Assigned task
Go through the material and copy each line that includes "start".

○ ○ ○ ○ ○ ○ ○

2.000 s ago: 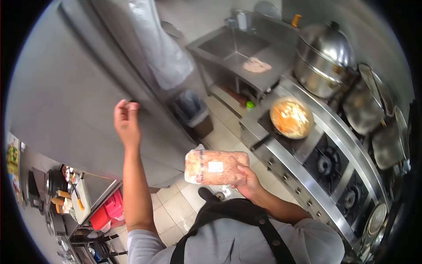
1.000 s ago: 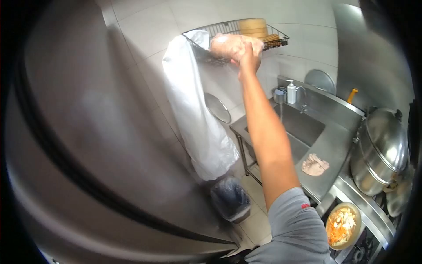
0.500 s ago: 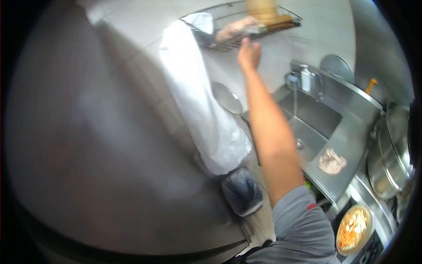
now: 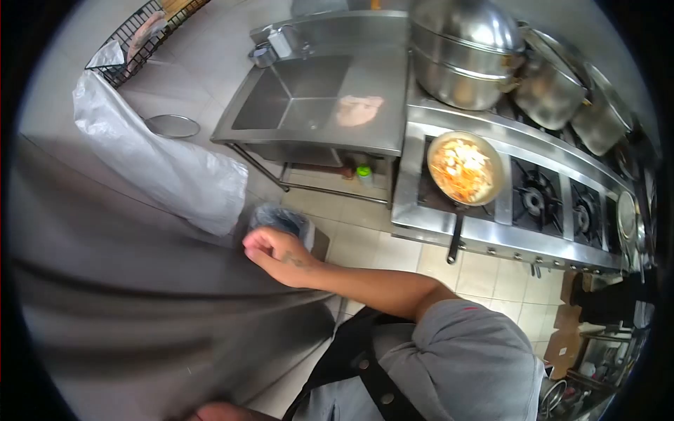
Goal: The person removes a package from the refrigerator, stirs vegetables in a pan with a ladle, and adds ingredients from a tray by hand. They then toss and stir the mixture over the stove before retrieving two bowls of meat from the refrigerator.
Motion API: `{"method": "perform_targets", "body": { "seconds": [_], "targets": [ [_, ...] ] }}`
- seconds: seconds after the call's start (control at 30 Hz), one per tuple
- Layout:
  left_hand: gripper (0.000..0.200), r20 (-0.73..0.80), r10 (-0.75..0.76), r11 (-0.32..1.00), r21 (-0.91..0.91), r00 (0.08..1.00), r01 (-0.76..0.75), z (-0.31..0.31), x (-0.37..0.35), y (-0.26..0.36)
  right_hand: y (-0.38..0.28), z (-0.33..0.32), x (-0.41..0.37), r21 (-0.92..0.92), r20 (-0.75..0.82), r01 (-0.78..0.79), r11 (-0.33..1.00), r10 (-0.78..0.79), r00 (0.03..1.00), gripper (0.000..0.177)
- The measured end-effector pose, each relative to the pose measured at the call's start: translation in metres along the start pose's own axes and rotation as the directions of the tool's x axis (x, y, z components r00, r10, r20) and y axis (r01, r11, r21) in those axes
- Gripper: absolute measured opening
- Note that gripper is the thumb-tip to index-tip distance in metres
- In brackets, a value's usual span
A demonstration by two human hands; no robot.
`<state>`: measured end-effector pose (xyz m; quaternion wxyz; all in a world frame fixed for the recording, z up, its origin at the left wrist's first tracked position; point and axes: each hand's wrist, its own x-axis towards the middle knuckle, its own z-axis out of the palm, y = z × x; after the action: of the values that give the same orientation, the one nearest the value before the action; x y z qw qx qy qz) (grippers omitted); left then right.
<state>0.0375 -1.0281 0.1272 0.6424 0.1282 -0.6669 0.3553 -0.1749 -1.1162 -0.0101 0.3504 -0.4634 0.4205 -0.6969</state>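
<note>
My right hand (image 4: 274, 254) is in front of a broad grey metal surface (image 4: 140, 274), over a lined trash bin (image 4: 303, 228). Its fingers curl inward, and whatever they hold, if anything, is hidden. At the bottom edge only a small part of my left hand (image 4: 221, 412) shows, against the grey surface, its fingers out of sight. Left of the bin hangs a long white plastic bag (image 4: 158, 158). A wire basket (image 4: 130, 38) on the wall holds a wrapped pinkish item (image 4: 146, 34).
A frying pan (image 4: 463, 170) of shredded orange and pale food sits on the stove (image 4: 449, 219), handle pointing out. Large steel pots (image 4: 463, 63) stand behind. A crumpled cloth (image 4: 359, 110) lies beside the sink (image 4: 295, 91). Another person's dark clothing (image 4: 614, 298) shows far right.
My right hand has come down from the wire basket to near the bin and grey surface. The view has swung right, bringing in the stove. Part of my left hand now shows.
</note>
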Motion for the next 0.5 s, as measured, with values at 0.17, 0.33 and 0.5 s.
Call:
{"method": "perform_targets", "body": {
  "seconds": [0.17,0.33,0.5],
  "targets": [
    [0.019,-0.066,0.012,0.988,-0.153,0.998,-0.022,-0.01,-0.007,-0.008,-0.015,-0.097,-0.14,-0.126,0.044,-0.158,0.979,0.164,0.985,0.017],
    [0.016,-0.024,0.037,0.995,-0.09,0.999,-0.039,-0.014,-0.007,-0.004,-0.079,-0.211,-0.228,-0.414,-0.345,-0.238,0.879,0.09,0.934,0.022],
    [0.015,0.014,-0.402,0.897,-0.193,0.915,0.397,-0.015,-0.029,0.033,-0.169,-0.309,-0.263,-0.496,-0.555,-0.178,0.85,-0.153,0.818,0.026]
  ]
}}
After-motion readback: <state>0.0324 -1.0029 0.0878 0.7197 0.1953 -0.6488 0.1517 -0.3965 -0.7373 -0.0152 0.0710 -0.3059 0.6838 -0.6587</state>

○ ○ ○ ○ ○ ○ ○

Exercise result
- seconds: seconds after the call's start (control at 30 Hz), one per tuple
- The measured end-effector pose, each relative to the pose measured at the call's start: translation in metres along the start pose's own axes and rotation as the directions of the tool's x axis (x, y, z components r00, r10, r20) and y axis (r01, r11, r21) in those axes

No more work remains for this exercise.